The grave local inflammatory abnormities incident to malarial fevers, and sequel thereof, have given origin to the now fashionable, pathological heresy, that has uttered the dogma, that there is a specific fever entitled to be called
TYPHO-MALARIAL. Whenever in matters of science any individual or individuals assume to announce a theory, a principle or a fact, unsupported by evidence, it matters not how exalted in position and reputation they may be, they are guilty of dogmatizing, which in medicine, is most fruitful of error in theory, and promotive of routinism in practice.
Recognizing inflammation (of greater or less gravity and extent) of the mucous lining of the body as the chief factor of the continuation of fevers provoked primarily by sporadic causes, by the morbific agent of influenza, and by malaria, in the absence of a better nomenclature (if we must generically denominate them fevers) I prefer to use the adjective catarrhal to specify them. For the noun catarrh, signifying inflammation of the mucous membrane, the adjective catarrhal prefixed to the word fever, is more nearly indicative of the true pathology of the numerous cases of symptomatic fever we are all frequently called upon to treat.
The prolongation and fatality of idiopathic fevers are mainly due to disturbance of function, malnutrition and lesion of mucous membranes. Reflected disturbances and the extensive (almost universal) synergical relationships of the mucous membranes with other parts of the organism, afford a rational theoretical explanation of this fact. It is proper therefore, whenever in clinical charge of a patient in a febrile condition, that the practitioner shall carefully investigate the condition of the mucous membranes of all parts of the body. Not only should he endeavor to ascertain the location of abnormities, but also, if possible, their character and extent. For in every case of fever, it matters not to what cause it may owe its origin, some part or parts of the mucous membranes are in an abnormal state.

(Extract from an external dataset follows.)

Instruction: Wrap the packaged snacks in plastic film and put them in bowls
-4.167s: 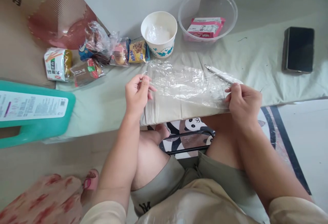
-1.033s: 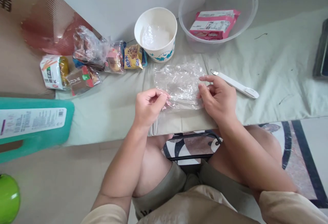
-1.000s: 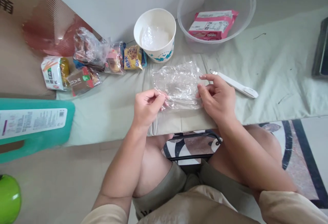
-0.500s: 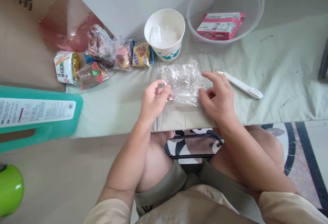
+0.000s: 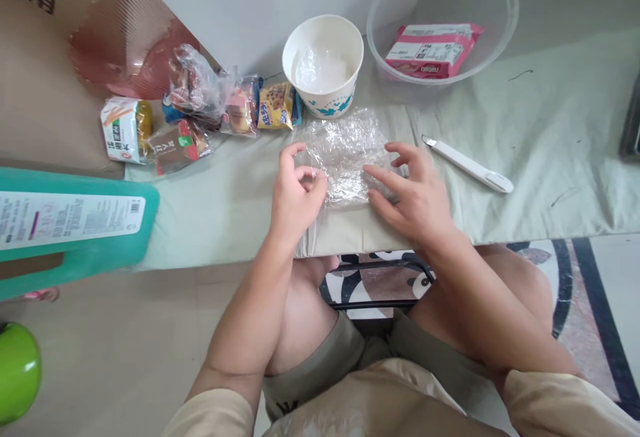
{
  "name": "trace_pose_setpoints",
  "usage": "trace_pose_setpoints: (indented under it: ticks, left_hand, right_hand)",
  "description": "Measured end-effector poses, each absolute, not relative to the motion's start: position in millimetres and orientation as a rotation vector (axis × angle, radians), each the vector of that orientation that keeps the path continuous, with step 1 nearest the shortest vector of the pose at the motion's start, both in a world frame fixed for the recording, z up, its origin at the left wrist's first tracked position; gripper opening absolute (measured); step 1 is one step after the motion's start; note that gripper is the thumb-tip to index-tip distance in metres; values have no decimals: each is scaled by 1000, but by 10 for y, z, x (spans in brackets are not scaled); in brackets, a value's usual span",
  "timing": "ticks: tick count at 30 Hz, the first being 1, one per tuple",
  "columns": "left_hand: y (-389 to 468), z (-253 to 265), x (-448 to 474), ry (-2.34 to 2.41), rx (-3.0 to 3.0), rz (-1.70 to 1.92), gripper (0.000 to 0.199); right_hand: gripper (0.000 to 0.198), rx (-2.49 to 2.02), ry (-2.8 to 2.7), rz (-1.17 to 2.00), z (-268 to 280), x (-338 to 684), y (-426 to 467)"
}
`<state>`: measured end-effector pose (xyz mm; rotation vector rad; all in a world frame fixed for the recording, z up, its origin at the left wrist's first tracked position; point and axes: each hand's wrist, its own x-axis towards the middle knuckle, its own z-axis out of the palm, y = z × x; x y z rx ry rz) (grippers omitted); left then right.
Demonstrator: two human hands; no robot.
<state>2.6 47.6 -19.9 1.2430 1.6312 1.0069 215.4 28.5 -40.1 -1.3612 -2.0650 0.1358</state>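
Note:
A crumpled sheet of clear plastic film (image 5: 345, 150) lies spread on the cloth in front of me. My left hand (image 5: 299, 194) is at its left edge, thumb and a finger pinched together on the film and the index finger curled above. From the right, my right hand (image 5: 413, 190) reaches over the film with fingers apart, their tips touching its surface. Just beyond the film stands a white paper cup (image 5: 327, 100) with a blue-green leaf pattern and clear plastic inside. A white utility knife (image 5: 470, 165) rests to the right of my right hand.
A clear round tub (image 5: 510, 24) at the back right holds a pink packet (image 5: 430, 50). Several wrapped snacks (image 5: 193, 90) sit at the back left. Nearer on the left is a green container (image 5: 145, 224). The cloth-covered table's front edge (image 5: 240, 264) lies above my knees.
The film is spread wider and flatter. My right hand has moved left onto it, with its fingers more spread. My left hand has shifted slightly left.

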Motion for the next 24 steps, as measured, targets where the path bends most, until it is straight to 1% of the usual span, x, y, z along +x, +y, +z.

The custom, of immemorial usage, of examining the tongue, palate and fauces of a patient at almost every visit, owes its value, as an aid to diagnosis, to the hints, thus obtained of the state of the mucous membrane there and elsewhere situated. Yet how often is its examination regarded as mere form of clinical conventionalism !
Unless a practioner shall give laborious, intelligent attention to the the mintute diagnosis of each and every one of his cases exhibiting the febrile state, his notion in regard to the fevers he treats, will ever be vague and undefined, and his practice unsatisfactory. If content to merely nominate a disease, and indifferent to its etiology and true pathology, he is destined to play the role of routinist; and, if a conscientious and humane man, to experience at the bedside of his dying patients that bitterness of regret that follows mortifying defeats and disappointments, the wages of ignorance and neglect of duty.
of fevers whether continued, paroxysmal, exanthematous, traumatic or toxic, involves in its full extent the whole field of pathology and therapeusis. Volumes, almost numberless, have been written and will yet be written without exhausting the subject. Nineteen-twentieths of the time spent at the bedside by the general practitioner, is occupied in diagnosticating and treating fevers. Upon their successful treatment in all their forms and types, mainly depends the respectability and usefulness of our profession. More victims are slain by fevers than by all other diseases.
Only a brief outline of my views upon this branch of the subject will be attempted here. They will, however, be presented from the standpoint of experience.
Called to a patient with febrile symptoms, my inquiries are first directed to the age, sex, habits, (moral and physical) occupation and mode of living of the patient, to the family and individual nosological history, and the history of the particular attack under which he is laboring. The next effort is to ascertain whether it is a toxic, traumatic, malarial or specific fever. The temperature, the state of the general circulation, and nervous abnormities are then carefully noted. The locality where the patient is or has recently been residing, and the character of the epidemics prevailing there, are thoughtfully considered ; because those epidemics aid in the determination of the character of the fever, if not of toxic or traumatic origin.
Whether the fever be idiopathic or symptomatic, careful investigation must be had of the nature, extent and situation of local departures from the healthy state, and the influence of these local abnormities as original or secondary causes of unrest, reflected irritations, pain, thirst, anorexia, etc. On the first visit to a patient laboring under fever, it is important to weigh well his recuperative energy, the probable duration of his disease, (even if a favorable termination is probable) as well as the nature, extent and situation of the local abnormities. Without a condsideration of these, the practitioner is liable to err in two extremes, viz: his treatment may be too active and heroic, or two conservative and expectant. A knowledge of pathology and symptomatology is then invaluable, both to the patient and practitioner. For upon it depends the life of the former and the reputation of the latter.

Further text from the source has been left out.